Coeur sans frein/Coração à solta
(2012) da poeta brasileira Astrid Cabral, acaba de ser lançado pela
editora Les Arêtes, La Rochelle, França, em edição bilíngue traduzida pela
autora, e é um acontecimento não só para a atualidade literária, mas para
a própria literatura. Astrid Cabral pertence àquela linhagem de poetas
tocados pelo fogo e também pelo segredo, por aquilo que se condensa no
íntimo sem pressa, confiante de seu talismã: o amor.
Este segredo, oriundo da natureza de sua Manaus, em meio à floresta
e às margens do rio Amazonas, habitou o esplendor exuberante do corpo e
conheceu a maturidade incomum,
convenções e longos silêncios, o estigma da mulher, a tenacidade do
“arcaico feminino” (“Coração/mar”).
Astrid Cabral não publicou mais que uma dúzia de livros, mas os que
surgiram foram para ficar e dizer a todos que este amor “A tudo desafia/ e
mesmo sem troca/ tudo lhe brota. /Medra entre a falta de esperança/ e a
léguas do desespero. /Forte até a morte./ Inteiro.” (“Amor cacto”). Sim, a
morte total, absoluta, mas também o amor íntegro, o amor com o qual não se
negocia nunca. Os versos de Astrid são com frequência polissêmicos, curtos
mas variáveis, poderosos e delicados. De claro entendimento, usufruem do
prazer e da felicidade, mas longe do transbordamento. Caminham com pés de
chumbo.
Neste livro ela reuniu vários poemas já publicados em português e
alguns inéditos. Não se trata de uma antologia tradicional, pois se
organiza dentro de uma linha mais emocional que temporal. São as emoções
mais tocantes de seu percurso vital,
estético e espiritual que nos
conduzem do começo ao fim, porque este livro foi escrito sobretudo para o
“renome do amor”, retomando-se um título do poeta peruano César Moro, e
para confirmar que nada se perdeu enquanto o amor foi nosso mestre.

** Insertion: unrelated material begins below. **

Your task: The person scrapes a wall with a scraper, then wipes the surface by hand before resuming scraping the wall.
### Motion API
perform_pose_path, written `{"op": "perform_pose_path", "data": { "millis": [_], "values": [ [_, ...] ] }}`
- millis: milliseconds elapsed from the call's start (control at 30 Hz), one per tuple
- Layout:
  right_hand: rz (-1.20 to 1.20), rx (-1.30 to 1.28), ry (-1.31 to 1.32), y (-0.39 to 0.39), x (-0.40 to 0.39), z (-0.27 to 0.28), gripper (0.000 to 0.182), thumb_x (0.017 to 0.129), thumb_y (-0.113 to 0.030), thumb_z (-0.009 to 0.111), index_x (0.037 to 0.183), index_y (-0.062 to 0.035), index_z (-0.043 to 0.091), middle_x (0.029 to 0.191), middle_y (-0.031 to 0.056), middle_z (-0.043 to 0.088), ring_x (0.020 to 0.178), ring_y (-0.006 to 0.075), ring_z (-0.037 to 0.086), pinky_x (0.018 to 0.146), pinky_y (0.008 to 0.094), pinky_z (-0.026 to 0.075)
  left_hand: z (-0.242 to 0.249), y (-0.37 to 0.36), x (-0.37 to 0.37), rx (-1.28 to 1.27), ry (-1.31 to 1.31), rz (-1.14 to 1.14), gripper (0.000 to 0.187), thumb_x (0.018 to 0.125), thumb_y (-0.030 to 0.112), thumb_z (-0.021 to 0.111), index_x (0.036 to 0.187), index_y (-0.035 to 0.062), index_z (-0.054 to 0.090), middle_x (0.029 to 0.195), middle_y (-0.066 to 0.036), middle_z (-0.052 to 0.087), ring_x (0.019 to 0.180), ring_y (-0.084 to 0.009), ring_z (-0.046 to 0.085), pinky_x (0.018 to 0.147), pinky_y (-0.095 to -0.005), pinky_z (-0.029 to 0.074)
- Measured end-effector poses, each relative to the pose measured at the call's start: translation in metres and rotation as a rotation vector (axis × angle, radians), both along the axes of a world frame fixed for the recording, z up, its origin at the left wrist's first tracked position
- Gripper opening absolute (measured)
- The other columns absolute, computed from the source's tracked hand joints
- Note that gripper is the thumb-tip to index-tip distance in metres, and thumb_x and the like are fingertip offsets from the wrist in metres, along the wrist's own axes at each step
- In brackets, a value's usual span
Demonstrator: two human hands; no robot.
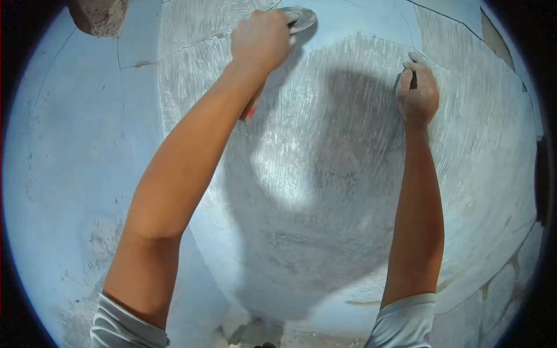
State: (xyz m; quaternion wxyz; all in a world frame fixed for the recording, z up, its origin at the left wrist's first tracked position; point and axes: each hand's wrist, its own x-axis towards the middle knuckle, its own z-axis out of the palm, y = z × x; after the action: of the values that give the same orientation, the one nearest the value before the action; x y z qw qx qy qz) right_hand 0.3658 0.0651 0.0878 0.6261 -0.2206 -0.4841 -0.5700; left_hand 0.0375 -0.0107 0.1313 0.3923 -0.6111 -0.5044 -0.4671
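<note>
Left hand gripping trowel

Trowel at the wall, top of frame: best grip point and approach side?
Grip the red-tipped handle, probably from below, along the forearm line. The left hand already wraps it, with the handle end sticking out beneath the wrist. The trowel blade lies flat on the plastered wall, so the blade offers no hold. The right hand holds a small dark tool apart.

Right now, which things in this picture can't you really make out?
- Trowel, head view: the left hand covers most of it; only the blade tip and a red handle end show.
- Dark tool: the right hand wraps it, kind unclear.
- Wall: a shadow darkens its middle.
</note>
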Motion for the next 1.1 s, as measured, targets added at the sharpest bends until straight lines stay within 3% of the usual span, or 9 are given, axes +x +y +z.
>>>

Os primeiros poemas trazem a magia do que vem da terra, das raízes,
das plantas e do mais elementar do corpo, e assim sendo a poesia, o amor,
a natureza e os estados primitivos se misturam com a força selvagem dos
minerais, das entranhas, dos dilúvios e incêndios, a poeta podendo dizer
sem rodeios: “Ao lixo com os frios raciocínios” (“Revolução”). Os amantes
são “animais sem coleira/ juntos acendemos o dia/ em cachoeiras de luz/
com as centelhas que nós/ seres primitivos forjamos/ com a pedra lascada/
dos sexos vivos.” (“O fogo”). São poemas do amor feliz, da fusão e
exaltação dos corpos, mas que guardam seu mistério e se mantêm em sua
certeza e em seu desabrochar. Como diria Astrid, são ao mesmo tempo de
amor “Lírico e lúbrico”.
Nesses primeiros poemas surge pouco delineado o tema religioso: o
jardim celeste em oposição ao jardim terrestre, onde os amantes sentem
prazer ao comer a maçã (“Paraíso”) e em “União”, o começo da criação é a
carne e não o verbo: “A carne, palavra prima”, a carne “glória divina”. Em
“Milagre”, é a surpresa, o maravilhar-se do corpo diante da luz: “e a
noite se fez dia no horizonte do corpo.” Uma religião que se contradiz
pela fé na natureza e no prazer. No clímax deste amor, o fogo e a luz se
fundem num único, surpreendente e preciso “lance de luz” (“Clímax”)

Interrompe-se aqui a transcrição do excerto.